SCENA UNDICESIMA

Filippo e detti.

FILIPPO:        Servo di lor signori. (Tutti salutano senza moversi.) E io non ho da far niente? Tutti giocano, e per me non c'è da giocare?

GIACINTA:        Vuol giocare, signor padre?

FILIPPO:        Mi parerebbe di sì.

GIACINTA:        Ehi! portate un altro tavolino. Vada a giocare a bazzica col signor Tognino.

FILIPPO:        A bazzica?

GIACINTA:        Non c'è altra partita. Il signor Tognino non sa giocare che a bazzica.

FILIPPO:        E non posso giocare con qualcun altro? Non posso giocare a picchetto col signor Ferdinando?

SABINA:        Il signor Ferdinando è impegnato.

FILIPPO:        Oh! questa è bella da galantuomo.

ROSINA:        Caro signor Filippo, non si degna di giocare col signor Tognino?

FILIPPO:        Non occorr'altro. Andiamo a giocare a bazzica. (A Tognino.)

TOGNINO:        Avverta ch'io non gioco di più d'un soldo la partita.

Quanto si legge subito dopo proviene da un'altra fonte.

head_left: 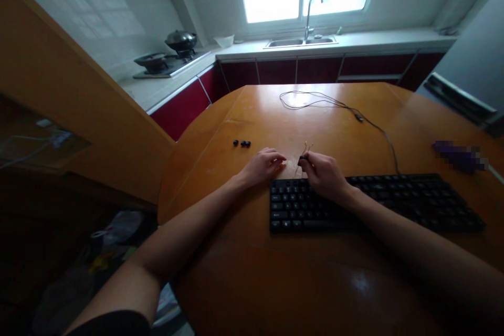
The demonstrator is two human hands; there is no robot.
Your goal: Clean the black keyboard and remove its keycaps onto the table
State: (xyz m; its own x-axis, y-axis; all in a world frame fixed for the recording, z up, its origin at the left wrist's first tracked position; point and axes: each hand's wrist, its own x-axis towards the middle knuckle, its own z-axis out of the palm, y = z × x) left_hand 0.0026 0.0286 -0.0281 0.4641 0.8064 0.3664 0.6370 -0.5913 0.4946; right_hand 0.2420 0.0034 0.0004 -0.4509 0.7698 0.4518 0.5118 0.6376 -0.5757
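Observation:
My right hand [326,176] is closed around a wire keycap puller [306,146]; thin wires stick out above and below the fingers. A small black piece [302,160] shows at the fingertips, either a keycap or part of the puller. Beneath that hand lies a black keyboard [289,205], at its upper left edge. To the left, my left hand [264,164] rests by the tabletop with fingers loosely stretched and nothing visible in them. Several small black keycaps [243,143] sit on the wooden table [220,247], beyond the left hand.
The keyboard's cable [378,127] runs to a coil at the table's far side. A purple object [459,156], partly blurred, lies at the right. Behind the table are a counter with a sink [285,42] and a stove [173,68] with pans.

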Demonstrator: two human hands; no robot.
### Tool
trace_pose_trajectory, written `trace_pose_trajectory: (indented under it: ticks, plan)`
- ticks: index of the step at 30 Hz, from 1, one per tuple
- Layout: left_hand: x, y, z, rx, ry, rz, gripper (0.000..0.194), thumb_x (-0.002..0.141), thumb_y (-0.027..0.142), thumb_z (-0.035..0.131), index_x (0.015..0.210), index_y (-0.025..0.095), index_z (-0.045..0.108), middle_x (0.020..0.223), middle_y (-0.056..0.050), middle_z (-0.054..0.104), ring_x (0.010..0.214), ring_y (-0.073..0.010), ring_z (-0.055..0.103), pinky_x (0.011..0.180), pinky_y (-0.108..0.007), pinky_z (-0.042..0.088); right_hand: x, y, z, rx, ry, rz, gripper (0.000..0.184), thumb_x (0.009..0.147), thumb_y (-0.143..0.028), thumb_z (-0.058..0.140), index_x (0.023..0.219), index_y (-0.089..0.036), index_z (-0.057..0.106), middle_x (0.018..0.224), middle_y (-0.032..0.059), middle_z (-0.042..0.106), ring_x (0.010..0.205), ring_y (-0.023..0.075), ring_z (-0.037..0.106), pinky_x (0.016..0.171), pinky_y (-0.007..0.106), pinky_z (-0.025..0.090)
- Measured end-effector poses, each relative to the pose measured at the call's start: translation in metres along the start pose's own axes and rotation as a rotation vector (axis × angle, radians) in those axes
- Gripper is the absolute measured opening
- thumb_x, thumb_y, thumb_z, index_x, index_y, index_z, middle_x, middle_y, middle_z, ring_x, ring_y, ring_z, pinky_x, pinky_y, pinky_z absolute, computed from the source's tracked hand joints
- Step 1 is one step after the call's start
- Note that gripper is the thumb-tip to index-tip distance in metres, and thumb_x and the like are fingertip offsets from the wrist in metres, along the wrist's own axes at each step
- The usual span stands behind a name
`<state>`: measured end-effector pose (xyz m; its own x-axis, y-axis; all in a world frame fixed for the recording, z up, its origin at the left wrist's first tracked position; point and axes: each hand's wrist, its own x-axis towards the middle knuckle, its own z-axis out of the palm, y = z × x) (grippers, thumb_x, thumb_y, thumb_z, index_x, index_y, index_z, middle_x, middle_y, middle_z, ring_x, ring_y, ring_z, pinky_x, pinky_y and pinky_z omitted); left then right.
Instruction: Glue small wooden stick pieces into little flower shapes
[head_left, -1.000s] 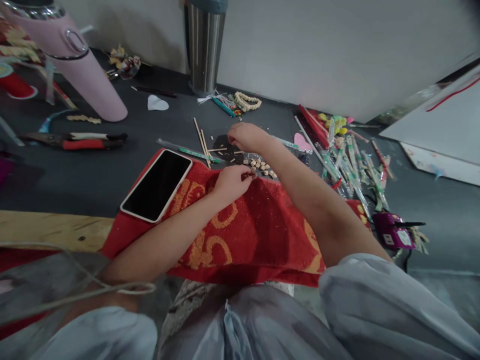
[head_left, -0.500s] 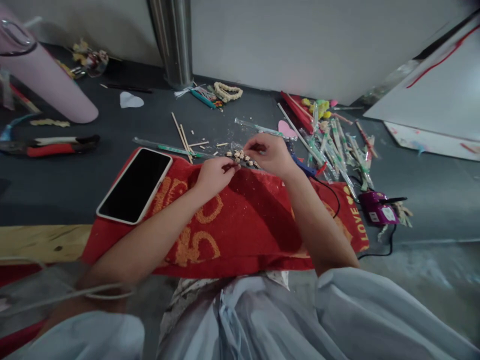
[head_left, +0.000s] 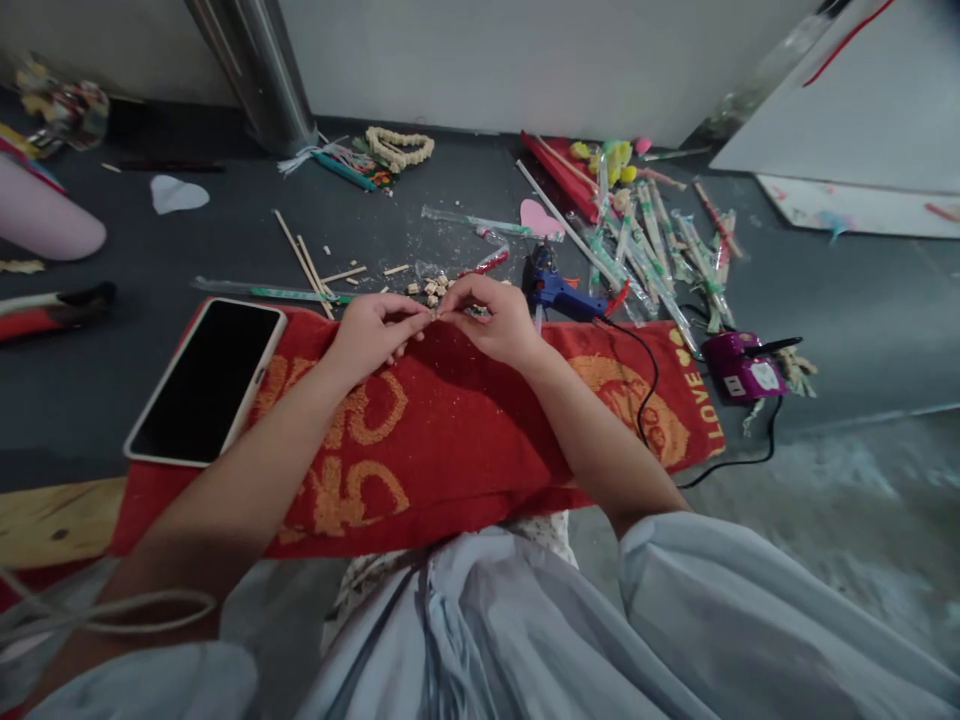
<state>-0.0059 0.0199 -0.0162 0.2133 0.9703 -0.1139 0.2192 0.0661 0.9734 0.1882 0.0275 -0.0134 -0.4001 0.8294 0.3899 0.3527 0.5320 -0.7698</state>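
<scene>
My left hand point(head_left: 379, 337) and my right hand point(head_left: 491, 318) meet fingertip to fingertip over the far edge of a red towel point(head_left: 480, 440). Both are closed in a pinch. A tiny pale bit shows between the fingertips, too small to name, and which hand grips it is hard to tell. Just beyond the fingers lies a small heap of pale wooden pieces point(head_left: 433, 288), partly covered by my right hand. To the right of that hand rests a blue glue gun point(head_left: 566, 295), its cord running over the towel.
A phone point(head_left: 208, 382) lies on the towel's left end. Thin sticks point(head_left: 300, 262) and a wrapped straw point(head_left: 277, 292) lie behind my left hand. Wrapped sticks point(head_left: 637, 235) pile up at right, near a purple box point(head_left: 742, 368). Pliers point(head_left: 52, 308) and a metal post point(head_left: 262, 75) stand left.
My hands have come together at the fingertips; my right hand has left the heap of wooden pieces. The view has shifted, bringing the glue gun into fuller sight.
</scene>
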Motion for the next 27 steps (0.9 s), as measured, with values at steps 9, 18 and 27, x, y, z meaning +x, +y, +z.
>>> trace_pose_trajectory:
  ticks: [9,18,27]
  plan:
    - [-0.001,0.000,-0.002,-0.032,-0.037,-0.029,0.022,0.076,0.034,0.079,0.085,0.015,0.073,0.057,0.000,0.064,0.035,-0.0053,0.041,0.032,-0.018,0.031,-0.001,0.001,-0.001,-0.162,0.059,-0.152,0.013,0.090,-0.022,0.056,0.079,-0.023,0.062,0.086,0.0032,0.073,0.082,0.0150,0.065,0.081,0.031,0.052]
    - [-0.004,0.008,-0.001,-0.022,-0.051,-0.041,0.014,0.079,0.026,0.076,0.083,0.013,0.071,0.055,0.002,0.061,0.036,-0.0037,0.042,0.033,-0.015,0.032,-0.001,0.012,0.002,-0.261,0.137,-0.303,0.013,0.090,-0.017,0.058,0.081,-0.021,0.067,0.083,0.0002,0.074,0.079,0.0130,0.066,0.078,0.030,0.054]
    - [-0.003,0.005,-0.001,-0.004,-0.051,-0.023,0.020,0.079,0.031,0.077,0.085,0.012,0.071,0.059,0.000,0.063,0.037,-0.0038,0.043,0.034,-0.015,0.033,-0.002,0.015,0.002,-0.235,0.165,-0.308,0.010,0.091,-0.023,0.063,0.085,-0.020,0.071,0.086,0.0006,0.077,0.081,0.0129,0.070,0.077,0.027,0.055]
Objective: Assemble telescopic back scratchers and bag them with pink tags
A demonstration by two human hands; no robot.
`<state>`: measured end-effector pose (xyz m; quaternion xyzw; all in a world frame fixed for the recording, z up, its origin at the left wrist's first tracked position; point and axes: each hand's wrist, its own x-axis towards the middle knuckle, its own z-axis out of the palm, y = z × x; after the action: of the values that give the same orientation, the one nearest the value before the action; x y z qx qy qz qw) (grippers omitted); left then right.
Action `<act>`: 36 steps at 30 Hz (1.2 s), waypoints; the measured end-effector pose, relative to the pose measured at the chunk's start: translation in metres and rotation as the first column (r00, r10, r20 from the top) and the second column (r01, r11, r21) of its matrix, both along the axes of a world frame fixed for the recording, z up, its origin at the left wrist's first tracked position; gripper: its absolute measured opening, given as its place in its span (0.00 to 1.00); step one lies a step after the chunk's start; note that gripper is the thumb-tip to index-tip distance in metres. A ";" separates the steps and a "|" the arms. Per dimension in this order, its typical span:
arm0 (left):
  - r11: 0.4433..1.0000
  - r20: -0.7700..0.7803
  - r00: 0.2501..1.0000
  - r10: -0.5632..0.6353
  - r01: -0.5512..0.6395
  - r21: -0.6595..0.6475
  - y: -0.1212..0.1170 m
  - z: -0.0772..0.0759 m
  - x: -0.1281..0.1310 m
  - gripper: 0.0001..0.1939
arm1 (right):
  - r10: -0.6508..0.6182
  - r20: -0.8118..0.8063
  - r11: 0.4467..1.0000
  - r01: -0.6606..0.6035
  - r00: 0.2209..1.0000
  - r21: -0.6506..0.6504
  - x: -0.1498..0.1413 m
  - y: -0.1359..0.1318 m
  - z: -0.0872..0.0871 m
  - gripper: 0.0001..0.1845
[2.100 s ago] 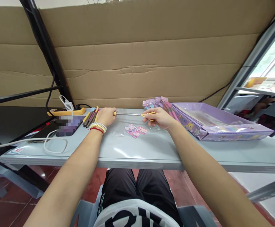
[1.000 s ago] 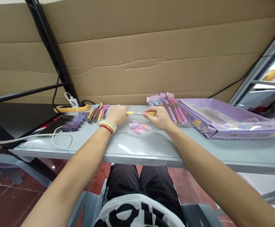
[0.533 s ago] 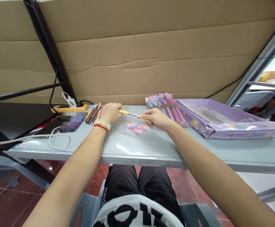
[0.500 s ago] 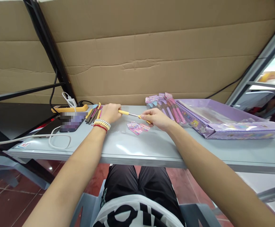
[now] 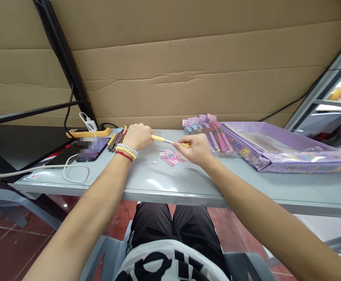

FILIPPO:        Sì, andiamo; giocheremo d'un soldo. (S'incammina al tavolino.) Ehi! senti, va subito in cucina, e di' al cuoco che si solleciti quanto può, e che, crudo o cotto, dia in tavola. (Ad un Servitore, che parte.) (Figurarsi s'io voglio star qui un'ora a giocare a bazzica con questo ceppo!). (Siede al tavolino con Tognino e giocano.)

VITTORIA:        Mi pare che un addio stamane si poteva venire a darmelo. (A Guglielmo.)

GUGLIELMO:        Ma non vi ho detto, signora, che non sono uscito di casa?

VITTORIA:        Sì, è vero; state in casa assai volentieri. Io dubito che a questa casa siate un poco troppo attaccato.

GUGLIELMO:        Non so con qual fondamento lo possiate dire.

COSTANZA:        Ma, signori miei, si gioca o non si gioca?

GUGLIELMO:        Ha ragione la signora Costanza.

VITTORIA:        (Or ora getto le carte in tavola).

GIACINTA:        (Vittoria, per quel ch'io sento, vuol far nascere delle scene).

LEONARDO:        Perché non bada al suo gioco, signora Giacinta?

ROSINA:        Via, risponda. Ho giocato picche.

GIACINTA:        Taglio.

ROSINA:        Taglia? Se ha rifiutato a trionfo.

LEONARDO:        Non vuol che rifiuti? Non ha il cuore al gioco.

GIACINTA:        Fo il mio dovere. Sento che qualcheduno si lamenta, e non so di che.

LEONARDO:        (Non veggio l'ora che finisca questa maladetta villeggiatura).

SABINA:        Ah! ah! gli ho dato un cappotto; un cappotto, gli ho dato un cappotto.

FERDINANDO:        Brava, brava; mi ha dato un cappotto.

VITTORIA:        Ha sempre gli occhi qui la signora Giacinta. (A Guglielmo.)

GUGLIELMO:        La padrona di casa ha da tenere gli occhi per tutto.

VITTORIA:        Sì, sì, difendetela. Trionfo. (Giocando con dispetto.)

COSTANZA:        Questo non è trionfo, signora.

VITTORIA:        Che so io che diavolo giochi?

COSTANZA:        In verità, così non si può giocare. (Forte.)

GIACINTA:        Che ha, signora Costanza?

COSTANZA:        Sono cose...

VITTORIA:        Eh! badi al suo gioco, signora Giacinta. (Ridendo.)

GIACINTA:        Perdoni... sento che si lamentano...

TOGNINO:        Bazzicotto, bazzicotto.

FILIPPO:        Sì, sì, bazzicotto, bazzicotto. (Con rabbia.)

GIACINTA:        Mi pare che la signora Vittoria non abbia per me grande amicizia. (Piano a Leonardo.)

LEONARDO:        Non so che dire; ma in ogni caso si mariterà. (Piano a Giacinta.)

GIACINTA:        Quando?

LEONARDO:        Può essere che non passi molto.

GIACINTA:        Sperate voi che il signor Guglielmo la sposi?

LEONARDO:        Se il signor Guglielmo non prenderà mia sorella, né anche in casa vostra non ci verrà più.

GIACINTA:        Davvero?

LEONARDO:        Davvero.

ROSINA:        Ma via, risponda. (A Giacinta.)

VITTORIA:        (Parlano di me, mi pare).